遠回し

(3/7)
これ絶対違うから……。


「これからここで打ち合わせにつき、申し訳ないですがお帰り頂けますかっ!」


今すぐ!!


すると二人は手をひらひらさせ、

「お構いなく〜」



ってそうじゃ無いっ!

なんでこうも突っ込み所満載なの?



あぁ、忘れてた。
口で言っても無駄だった。


私は恐ろしい程に気怠さを纏った所で玄関のチャイムが鳴り、途方に暮れながら出迎えた。

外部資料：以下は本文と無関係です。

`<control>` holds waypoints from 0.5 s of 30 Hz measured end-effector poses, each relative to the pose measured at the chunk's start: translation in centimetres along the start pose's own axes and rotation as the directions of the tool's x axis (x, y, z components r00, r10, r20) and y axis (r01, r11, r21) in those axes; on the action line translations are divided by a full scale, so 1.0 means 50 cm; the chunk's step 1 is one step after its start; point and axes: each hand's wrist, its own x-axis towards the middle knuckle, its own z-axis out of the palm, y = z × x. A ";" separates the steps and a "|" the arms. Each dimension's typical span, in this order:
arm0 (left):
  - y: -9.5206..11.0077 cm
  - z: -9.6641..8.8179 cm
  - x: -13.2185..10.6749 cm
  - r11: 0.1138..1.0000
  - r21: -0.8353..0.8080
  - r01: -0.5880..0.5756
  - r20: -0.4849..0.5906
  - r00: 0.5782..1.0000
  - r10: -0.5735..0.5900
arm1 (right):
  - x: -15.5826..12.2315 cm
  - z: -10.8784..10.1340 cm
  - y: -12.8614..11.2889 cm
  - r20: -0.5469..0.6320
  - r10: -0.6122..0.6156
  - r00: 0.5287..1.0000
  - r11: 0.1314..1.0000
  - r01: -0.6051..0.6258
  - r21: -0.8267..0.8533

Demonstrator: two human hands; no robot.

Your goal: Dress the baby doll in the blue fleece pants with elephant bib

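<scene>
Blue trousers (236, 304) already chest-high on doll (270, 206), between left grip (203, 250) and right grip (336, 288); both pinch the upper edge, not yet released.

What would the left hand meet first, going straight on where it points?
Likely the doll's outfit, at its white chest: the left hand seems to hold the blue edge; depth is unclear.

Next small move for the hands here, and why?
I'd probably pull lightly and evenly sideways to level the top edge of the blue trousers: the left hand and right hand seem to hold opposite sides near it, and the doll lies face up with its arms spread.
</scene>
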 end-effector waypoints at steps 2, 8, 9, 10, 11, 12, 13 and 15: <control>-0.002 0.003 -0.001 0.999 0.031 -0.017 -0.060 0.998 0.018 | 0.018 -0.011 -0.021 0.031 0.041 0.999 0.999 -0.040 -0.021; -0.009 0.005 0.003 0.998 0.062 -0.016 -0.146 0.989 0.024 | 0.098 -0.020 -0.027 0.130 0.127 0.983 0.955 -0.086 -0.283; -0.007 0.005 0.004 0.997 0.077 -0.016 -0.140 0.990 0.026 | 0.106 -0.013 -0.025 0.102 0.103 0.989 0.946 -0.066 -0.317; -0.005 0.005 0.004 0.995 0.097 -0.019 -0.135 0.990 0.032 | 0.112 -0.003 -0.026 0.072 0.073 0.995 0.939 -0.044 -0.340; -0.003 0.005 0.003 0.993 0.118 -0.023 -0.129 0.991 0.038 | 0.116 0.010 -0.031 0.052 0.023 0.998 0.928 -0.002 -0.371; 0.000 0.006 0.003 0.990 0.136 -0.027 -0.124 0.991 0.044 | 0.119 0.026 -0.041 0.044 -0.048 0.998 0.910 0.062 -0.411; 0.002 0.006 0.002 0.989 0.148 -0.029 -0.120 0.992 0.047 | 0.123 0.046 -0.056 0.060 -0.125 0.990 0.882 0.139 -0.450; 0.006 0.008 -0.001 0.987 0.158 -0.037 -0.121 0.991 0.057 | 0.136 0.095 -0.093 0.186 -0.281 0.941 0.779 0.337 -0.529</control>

兄ちゃんを連れリビングに入ると、ふんぞり返りながら酒を煽っている二人。


兄ちゃんは二人に軽く会釈をする。


「兄ちゃんごめん。マジで気にしなくていいから」


私は『邪魔したら殺す』目線を二人に送り、兄ちゃんとの打ち合わせに入った。



打ち合わせと言っても、出来上がった詩集の最終チェックと今後のスケジュールの事で、私は前々から取材という名の長期休暇をお願いしていた。



「よし、じゃあこれで大丈夫だね。休暇の方は話を通してあるけど、単発の仕事は頼むよ?」



帰り支度をしながら兄ちゃんが言う。


ま、長期休暇には変わりはないと言い聞かせ、私は苦笑しながら兄ちゃんを見送った。



さて、次はあの二人をどうしますかね?



私は溜め息を吐きながらリビングに向かった。